Nielsen households must all agree to participate in the survey, which is a potential source of self-selection bias. We must ask ourselves if those households that agree to participate in the survey take on certain characteristics that other households do not. Although Nielsen compares its audience to the national population, this issue may still present a self-selection bias.

A second issue, that Nielsen readily admits, concerns whether the audience is actually watching the television program or if their televisions are merely turned on. There really is no way to determine the accuracy of this information except for the reliance on the diary that the audience fills out during the year. This not only frustrates the programmers, but the advertisers as well. While Nielsen measures the viewership of programs, it does not measure the viewership of commercials, which is what the advertisers are interested in.

Thirdly, the diaries that the selected participants fill out during the sweeps periods have issues of their own. The diaries are administered to supplement the metered data by obtaining a more precise breakdown of who is watching what shows. However, according to some critics, the diary favors programs that air at the beginning of the diary week – Thursdays. Viewers are apt to be more diligent about recording their viewing habits towards the beginning of the diary week versus the latter half. This might explain, which we will discuss in detail, the tendency for Thursday shows to be among the top-rated programs.

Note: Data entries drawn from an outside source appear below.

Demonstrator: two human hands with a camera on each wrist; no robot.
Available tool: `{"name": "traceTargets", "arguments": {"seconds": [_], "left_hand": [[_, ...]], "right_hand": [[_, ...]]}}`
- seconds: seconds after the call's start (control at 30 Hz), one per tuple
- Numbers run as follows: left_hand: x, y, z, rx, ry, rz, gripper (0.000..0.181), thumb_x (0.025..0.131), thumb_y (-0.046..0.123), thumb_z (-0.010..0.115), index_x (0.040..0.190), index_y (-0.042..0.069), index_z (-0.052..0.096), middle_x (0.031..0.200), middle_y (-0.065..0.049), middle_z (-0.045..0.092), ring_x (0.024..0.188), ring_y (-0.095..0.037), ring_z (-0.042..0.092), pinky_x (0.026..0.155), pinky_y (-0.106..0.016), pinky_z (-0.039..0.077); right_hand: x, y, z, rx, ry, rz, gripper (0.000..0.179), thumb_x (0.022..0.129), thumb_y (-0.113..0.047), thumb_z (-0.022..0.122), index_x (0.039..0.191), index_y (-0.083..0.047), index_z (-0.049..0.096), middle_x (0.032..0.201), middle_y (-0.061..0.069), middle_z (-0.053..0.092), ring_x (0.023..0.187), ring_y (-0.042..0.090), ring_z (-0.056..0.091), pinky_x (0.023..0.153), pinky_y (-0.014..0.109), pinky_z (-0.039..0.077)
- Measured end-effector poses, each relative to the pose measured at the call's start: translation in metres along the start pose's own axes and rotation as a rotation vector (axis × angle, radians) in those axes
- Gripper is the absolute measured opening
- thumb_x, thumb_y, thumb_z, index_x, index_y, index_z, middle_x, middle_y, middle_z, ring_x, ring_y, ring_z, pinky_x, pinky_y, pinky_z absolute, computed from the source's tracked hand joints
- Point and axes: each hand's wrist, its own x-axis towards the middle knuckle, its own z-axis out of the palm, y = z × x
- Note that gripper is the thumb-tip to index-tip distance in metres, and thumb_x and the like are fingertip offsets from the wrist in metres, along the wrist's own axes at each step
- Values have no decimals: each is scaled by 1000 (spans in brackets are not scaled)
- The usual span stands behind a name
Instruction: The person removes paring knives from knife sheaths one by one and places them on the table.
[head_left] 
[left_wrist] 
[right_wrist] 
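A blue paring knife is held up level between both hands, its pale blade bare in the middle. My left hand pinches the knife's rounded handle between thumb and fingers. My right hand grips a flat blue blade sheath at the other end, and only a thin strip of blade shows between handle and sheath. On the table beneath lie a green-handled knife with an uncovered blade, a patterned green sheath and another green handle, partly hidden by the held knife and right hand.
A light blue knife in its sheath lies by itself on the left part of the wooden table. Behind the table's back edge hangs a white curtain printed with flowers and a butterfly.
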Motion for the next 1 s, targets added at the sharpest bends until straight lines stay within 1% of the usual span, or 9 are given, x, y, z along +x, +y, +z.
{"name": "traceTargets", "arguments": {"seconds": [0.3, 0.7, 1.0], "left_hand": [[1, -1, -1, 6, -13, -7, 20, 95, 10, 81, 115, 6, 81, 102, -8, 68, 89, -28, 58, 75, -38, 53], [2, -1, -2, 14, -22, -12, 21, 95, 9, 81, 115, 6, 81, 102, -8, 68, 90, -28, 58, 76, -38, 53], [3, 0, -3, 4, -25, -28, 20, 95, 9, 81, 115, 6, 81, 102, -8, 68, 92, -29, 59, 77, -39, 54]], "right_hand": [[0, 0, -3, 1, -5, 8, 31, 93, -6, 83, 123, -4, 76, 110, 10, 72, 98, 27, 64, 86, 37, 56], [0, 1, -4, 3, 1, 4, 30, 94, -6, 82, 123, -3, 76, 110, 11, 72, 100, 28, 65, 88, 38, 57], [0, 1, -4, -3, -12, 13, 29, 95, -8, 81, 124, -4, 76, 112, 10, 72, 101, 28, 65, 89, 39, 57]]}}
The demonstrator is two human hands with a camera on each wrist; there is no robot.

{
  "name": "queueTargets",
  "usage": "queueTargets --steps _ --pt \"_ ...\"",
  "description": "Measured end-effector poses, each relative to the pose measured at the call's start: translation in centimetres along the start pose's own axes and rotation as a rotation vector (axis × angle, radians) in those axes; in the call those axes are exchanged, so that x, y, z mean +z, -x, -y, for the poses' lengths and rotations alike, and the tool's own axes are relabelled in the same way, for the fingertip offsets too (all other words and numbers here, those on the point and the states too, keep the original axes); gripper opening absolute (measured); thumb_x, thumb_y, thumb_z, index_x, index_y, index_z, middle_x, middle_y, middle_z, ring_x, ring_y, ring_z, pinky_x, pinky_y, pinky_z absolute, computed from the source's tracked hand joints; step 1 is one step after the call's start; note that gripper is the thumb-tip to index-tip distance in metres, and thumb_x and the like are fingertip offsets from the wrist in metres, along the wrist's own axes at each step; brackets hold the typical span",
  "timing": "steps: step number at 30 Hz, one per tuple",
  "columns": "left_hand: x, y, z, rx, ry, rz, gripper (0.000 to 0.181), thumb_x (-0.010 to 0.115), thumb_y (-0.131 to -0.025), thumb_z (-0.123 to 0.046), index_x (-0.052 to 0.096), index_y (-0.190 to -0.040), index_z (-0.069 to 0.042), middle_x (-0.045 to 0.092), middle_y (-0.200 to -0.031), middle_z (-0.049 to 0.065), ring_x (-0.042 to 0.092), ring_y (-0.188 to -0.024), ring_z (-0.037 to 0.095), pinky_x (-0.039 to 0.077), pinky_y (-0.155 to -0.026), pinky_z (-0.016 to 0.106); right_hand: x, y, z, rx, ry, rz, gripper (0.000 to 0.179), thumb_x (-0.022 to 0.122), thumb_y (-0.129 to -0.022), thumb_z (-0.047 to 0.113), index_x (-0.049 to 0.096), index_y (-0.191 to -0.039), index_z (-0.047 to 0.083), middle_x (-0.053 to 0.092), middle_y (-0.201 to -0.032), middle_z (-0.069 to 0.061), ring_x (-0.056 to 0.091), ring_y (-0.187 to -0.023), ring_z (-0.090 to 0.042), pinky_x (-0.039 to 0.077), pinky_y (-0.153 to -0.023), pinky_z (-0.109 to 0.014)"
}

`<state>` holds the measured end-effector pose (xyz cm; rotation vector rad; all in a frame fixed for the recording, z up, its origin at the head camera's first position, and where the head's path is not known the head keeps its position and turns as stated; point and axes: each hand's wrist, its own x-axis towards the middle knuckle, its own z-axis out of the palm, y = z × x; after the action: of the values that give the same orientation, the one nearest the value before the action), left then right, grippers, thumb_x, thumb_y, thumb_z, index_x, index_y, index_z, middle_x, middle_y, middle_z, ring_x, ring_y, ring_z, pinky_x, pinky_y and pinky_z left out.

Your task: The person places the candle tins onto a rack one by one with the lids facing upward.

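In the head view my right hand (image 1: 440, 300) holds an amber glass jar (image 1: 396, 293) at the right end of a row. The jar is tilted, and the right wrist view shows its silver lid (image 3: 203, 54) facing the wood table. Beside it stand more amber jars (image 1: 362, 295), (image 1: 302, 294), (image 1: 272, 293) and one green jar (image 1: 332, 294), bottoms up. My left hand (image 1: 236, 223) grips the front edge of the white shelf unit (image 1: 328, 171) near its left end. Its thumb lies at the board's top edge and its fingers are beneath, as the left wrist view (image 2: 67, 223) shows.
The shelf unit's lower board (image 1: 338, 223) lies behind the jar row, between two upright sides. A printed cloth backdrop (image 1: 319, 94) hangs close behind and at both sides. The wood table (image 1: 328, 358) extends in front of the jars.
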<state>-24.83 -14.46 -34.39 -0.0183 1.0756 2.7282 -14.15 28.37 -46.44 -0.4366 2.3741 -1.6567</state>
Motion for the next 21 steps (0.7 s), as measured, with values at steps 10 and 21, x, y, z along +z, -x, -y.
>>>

Finally, because Nielsen measures in-home viewing, rather than out-of-home viewing, the ratings of shows that are watched in groups at locations such as bars, dorms, health clubs, etc. could be deflated. Such programs that are under-measured are sports events, such as “Monday Night Football”, which are typically watched in a bar or large gathering area. Another problem regards the representation of certain audiences that tend to watch shows in large groups. For instance, Boston has the highest concentration of college students of any city in the country. Consequently, these students, who are within the desired 18-49 age demographic, are not fully represented in their viewing habits since Nielsen collects its data solely through in-home viewing.

The Data:

The data presented in our analysis is based on the 1998-1999 television season, starting in September of 1998 and ending in September of 1999. We have included the Nielsen top-rated 200 programs for that season. The ratings were obtained from the Nielsen Media Research report for prime-time, network-aired television programs. The response of interest is the overall Nielsen share (percent of the average audience) for each show. The share is the determinant of the actual number rating (1-200) for each show, however share is a more accurate target variable as it determines the relevant audience size – which is ultimately used for advertising rates. The predicting variables considered in the analysis are as follows:

1. Network: The networks represented are NBC, CBS, ABC, FOX, UPN and WB. These were obtained from the Nielsen report that corresponded each show to its network. Only prime-time shows on these networks were included in this Nielsen report for the top 200 shows.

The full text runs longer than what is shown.